For payment… once an agreement had been reached with IR that this amount is an appropriate full and final settlement, in order to achieve an accurate GST position for the company”.

[64]      In the Court’s view this all comes too late to serve CIT’s purposes of disclaiming now the acknowledgements previously made regarding the extent to CIT’s tax liability. Regardless there is an acknowledgement of a present liability albeit in an amount which it is promised will be paid if the Commissioner agrees with CIT’s claims of present liabilities.

[65]      The evidence is there has been no dispute as to liability or the Commissioner’s calculations, save with regard to serving CIT’s purpose of having other property and the debt of other companies also being considered. It is not even clear from CIT’s evidence who owns those other properties in respect of which further consideration and/or assessment is sought.

[66]      By the Commissioner’s letter dated 9 October 2014 Mr Ryan was advised that the investigations team accepted the analysis and valuation material that had been supplied on behalf of CIT and hence why the Commissioner considered all matters previously in dispute had been resolved. There was not in response, the filing of any fresh notice of proposed adjustment or any indication of dissatisfaction of that outcome. The meeting arranged to execute a settlement agreement was delayed in circumstances already identified in this judgment, but not by any reference to a challenge to the Commissioner’s agreement to accept the reassessment material provided on behalf of CIT.

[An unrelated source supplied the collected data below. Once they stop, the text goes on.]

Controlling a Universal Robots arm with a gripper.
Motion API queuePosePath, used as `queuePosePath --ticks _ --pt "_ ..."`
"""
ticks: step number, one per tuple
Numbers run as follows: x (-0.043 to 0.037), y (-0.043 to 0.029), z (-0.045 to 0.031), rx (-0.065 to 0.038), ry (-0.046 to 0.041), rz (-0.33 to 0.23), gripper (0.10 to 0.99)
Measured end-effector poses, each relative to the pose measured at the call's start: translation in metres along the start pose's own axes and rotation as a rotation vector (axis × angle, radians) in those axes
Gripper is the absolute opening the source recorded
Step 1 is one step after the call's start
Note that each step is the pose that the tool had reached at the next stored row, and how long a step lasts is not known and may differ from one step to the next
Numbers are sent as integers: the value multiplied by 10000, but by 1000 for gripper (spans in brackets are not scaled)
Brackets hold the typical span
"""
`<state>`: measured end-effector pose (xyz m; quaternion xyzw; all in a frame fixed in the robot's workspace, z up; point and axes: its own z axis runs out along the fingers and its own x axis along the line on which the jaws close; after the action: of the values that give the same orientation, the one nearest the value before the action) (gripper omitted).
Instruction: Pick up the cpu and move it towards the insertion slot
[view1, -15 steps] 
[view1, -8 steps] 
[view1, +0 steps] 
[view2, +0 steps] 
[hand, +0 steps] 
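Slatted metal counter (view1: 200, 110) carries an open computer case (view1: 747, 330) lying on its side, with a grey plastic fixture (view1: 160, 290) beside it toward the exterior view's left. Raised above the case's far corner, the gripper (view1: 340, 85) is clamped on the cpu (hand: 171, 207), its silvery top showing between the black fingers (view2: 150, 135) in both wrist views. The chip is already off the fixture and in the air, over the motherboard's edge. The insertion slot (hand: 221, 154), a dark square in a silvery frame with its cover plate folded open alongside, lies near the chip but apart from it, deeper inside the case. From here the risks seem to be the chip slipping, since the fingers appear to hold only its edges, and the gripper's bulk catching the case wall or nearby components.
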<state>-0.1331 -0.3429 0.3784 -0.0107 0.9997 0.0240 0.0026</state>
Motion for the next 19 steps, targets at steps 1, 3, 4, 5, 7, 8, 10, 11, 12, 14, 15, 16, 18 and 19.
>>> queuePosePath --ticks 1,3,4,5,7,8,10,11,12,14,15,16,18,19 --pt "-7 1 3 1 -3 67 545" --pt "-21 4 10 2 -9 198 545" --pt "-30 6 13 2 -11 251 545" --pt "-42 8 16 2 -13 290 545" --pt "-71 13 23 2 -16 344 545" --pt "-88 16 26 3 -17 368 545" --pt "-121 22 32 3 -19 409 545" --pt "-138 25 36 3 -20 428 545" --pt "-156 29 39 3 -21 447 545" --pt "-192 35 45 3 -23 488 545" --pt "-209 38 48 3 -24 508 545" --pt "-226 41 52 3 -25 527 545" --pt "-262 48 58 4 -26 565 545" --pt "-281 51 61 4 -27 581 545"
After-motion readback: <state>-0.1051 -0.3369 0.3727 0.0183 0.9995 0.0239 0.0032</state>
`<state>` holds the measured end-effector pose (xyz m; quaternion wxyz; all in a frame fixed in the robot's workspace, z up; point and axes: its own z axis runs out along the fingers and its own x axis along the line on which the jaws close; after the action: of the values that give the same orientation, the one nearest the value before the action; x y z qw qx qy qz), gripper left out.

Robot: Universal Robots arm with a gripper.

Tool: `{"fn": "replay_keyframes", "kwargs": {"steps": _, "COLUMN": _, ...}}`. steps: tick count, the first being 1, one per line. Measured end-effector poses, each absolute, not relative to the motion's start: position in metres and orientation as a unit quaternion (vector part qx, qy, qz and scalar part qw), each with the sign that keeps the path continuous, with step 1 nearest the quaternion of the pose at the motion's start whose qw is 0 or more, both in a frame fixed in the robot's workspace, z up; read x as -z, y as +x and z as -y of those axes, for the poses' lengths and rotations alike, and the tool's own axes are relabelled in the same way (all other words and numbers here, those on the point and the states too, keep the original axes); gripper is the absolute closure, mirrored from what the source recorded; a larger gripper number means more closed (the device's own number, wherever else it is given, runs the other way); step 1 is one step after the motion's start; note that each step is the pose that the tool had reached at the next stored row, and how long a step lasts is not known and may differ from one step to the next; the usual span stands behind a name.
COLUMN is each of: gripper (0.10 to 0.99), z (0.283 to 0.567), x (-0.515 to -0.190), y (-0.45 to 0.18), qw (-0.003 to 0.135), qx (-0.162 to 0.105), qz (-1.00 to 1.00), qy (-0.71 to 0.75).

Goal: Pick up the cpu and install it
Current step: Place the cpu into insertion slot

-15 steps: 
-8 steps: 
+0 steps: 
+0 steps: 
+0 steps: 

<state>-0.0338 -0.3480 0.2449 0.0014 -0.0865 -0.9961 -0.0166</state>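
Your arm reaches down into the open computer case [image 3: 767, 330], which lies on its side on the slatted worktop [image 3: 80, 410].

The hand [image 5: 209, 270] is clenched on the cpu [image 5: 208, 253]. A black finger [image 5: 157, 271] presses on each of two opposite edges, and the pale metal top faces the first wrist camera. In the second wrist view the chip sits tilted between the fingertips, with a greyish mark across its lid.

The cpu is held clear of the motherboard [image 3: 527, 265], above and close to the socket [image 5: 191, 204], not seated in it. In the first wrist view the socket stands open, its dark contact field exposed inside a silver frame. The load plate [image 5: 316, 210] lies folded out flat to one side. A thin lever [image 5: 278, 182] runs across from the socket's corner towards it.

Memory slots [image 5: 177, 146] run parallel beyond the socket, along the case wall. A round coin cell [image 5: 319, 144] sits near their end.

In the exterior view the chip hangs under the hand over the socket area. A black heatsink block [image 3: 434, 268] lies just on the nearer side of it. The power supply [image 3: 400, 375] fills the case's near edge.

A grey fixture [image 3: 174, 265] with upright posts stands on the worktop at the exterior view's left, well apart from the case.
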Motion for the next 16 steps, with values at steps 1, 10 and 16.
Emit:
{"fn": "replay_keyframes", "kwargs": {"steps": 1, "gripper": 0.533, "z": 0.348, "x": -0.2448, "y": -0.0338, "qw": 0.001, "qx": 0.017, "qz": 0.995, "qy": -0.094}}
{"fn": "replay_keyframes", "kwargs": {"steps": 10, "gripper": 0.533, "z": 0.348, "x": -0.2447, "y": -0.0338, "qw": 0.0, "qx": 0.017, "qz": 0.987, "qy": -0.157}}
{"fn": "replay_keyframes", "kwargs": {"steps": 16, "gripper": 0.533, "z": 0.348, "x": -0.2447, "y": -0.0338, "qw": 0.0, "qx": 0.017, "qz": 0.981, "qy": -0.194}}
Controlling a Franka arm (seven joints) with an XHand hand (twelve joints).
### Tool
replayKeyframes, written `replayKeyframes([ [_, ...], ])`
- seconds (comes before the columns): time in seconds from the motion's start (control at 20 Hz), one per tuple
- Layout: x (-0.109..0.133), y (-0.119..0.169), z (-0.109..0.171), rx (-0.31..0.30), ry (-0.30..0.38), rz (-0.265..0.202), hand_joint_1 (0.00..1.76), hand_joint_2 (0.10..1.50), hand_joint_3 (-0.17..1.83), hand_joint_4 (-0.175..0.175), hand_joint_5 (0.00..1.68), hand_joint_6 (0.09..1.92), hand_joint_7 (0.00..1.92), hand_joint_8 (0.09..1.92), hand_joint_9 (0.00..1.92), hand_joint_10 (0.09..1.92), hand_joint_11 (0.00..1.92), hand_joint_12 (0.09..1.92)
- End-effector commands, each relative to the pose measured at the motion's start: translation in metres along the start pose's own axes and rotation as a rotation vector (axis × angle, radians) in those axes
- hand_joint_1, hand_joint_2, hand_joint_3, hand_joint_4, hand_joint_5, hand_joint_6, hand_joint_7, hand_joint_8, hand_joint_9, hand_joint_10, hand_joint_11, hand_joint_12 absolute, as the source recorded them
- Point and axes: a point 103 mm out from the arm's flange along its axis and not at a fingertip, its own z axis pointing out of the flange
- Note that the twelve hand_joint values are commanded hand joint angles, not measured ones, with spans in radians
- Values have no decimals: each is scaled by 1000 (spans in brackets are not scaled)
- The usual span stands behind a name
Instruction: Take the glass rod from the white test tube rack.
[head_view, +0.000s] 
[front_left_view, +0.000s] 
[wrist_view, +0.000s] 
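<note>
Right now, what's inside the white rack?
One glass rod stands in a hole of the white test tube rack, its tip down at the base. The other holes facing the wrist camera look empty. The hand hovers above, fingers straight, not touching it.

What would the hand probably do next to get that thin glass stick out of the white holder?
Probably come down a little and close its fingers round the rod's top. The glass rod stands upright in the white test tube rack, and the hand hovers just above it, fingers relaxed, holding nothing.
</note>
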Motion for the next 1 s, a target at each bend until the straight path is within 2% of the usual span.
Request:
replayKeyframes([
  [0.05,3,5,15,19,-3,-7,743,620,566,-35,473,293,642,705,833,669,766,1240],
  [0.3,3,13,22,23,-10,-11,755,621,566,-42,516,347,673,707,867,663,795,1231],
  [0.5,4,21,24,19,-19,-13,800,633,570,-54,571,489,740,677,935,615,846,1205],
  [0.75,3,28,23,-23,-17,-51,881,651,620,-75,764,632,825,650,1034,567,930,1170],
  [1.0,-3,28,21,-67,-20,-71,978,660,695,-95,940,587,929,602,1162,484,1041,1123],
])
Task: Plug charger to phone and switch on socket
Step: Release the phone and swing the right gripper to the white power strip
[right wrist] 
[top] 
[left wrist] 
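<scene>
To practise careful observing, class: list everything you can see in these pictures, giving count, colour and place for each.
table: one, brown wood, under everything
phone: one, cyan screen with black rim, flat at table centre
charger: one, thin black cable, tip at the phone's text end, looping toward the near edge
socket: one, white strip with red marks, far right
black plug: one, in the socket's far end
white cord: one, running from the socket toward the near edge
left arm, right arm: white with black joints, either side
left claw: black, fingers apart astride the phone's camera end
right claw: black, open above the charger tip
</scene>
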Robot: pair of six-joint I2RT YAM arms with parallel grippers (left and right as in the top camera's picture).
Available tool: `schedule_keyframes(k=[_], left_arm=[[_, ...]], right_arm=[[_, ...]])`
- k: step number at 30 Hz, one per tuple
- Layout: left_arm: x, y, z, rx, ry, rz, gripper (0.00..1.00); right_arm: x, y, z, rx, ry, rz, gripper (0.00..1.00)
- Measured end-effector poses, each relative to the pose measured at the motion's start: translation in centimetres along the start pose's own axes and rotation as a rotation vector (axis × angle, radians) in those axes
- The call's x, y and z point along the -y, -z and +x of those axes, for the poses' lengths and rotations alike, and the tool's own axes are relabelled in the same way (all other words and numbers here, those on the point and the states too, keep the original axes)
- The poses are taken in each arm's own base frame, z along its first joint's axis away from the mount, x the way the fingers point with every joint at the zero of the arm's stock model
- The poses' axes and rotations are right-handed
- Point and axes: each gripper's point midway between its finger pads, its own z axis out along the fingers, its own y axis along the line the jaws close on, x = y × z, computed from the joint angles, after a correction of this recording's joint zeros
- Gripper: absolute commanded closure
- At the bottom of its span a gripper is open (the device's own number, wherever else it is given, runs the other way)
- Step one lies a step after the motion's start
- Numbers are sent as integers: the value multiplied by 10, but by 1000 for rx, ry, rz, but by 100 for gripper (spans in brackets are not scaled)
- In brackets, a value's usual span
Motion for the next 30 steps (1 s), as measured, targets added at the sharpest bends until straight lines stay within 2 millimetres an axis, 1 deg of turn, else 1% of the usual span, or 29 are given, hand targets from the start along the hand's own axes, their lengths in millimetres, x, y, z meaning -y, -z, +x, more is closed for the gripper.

[67]      It has been submitted that if issues were unresolved after the conference phase that a s 89(M) disclosure notice was required to be issued. That is of course correct but in the Court’s view an agreement was reached and the conference phase was ended by Inland Revenue’s facilitator Mr Hutchins and his advice that the dispute had been resolved for those reasons he then explained.

[68]Therefore, there was no requirement for the issue of a s 89 notice.

Service

[69]      CIT claims service was ineffective. No issue is apparently taken regarding service earlier of the statutory demand.

[70]      The Court does not accept CIT’s issues with service of the liquidation proceeding. It was delivered to the registered office. CIT says it had moved from that office before then. Only CIT could have been responsible for not notifying the Registrar of Companies regarding appropriate notification of any change of address.

Solvency

[71]      No evidence has been provided regarding CIT’s ability to meet payment of the Commissioner’s debt which as at 8 December 2015 amounted to $611,994.45.

Summary

[72]      Claims of procedural default by the Commissioner are not accepted. Information provided by CIT for consideration upon reassessment was accepted. Any enduring disagreement thereafter concerned factors and issues of other entities and did not affect the Commissioner’s claims of resolution having been affected and completed.

Result

[73]CIT’s application for special leave to file a statement of defence is refused.

[74]      This matter will be adjourned for call in the liquidation list on 29 January 2016 at 10:45am.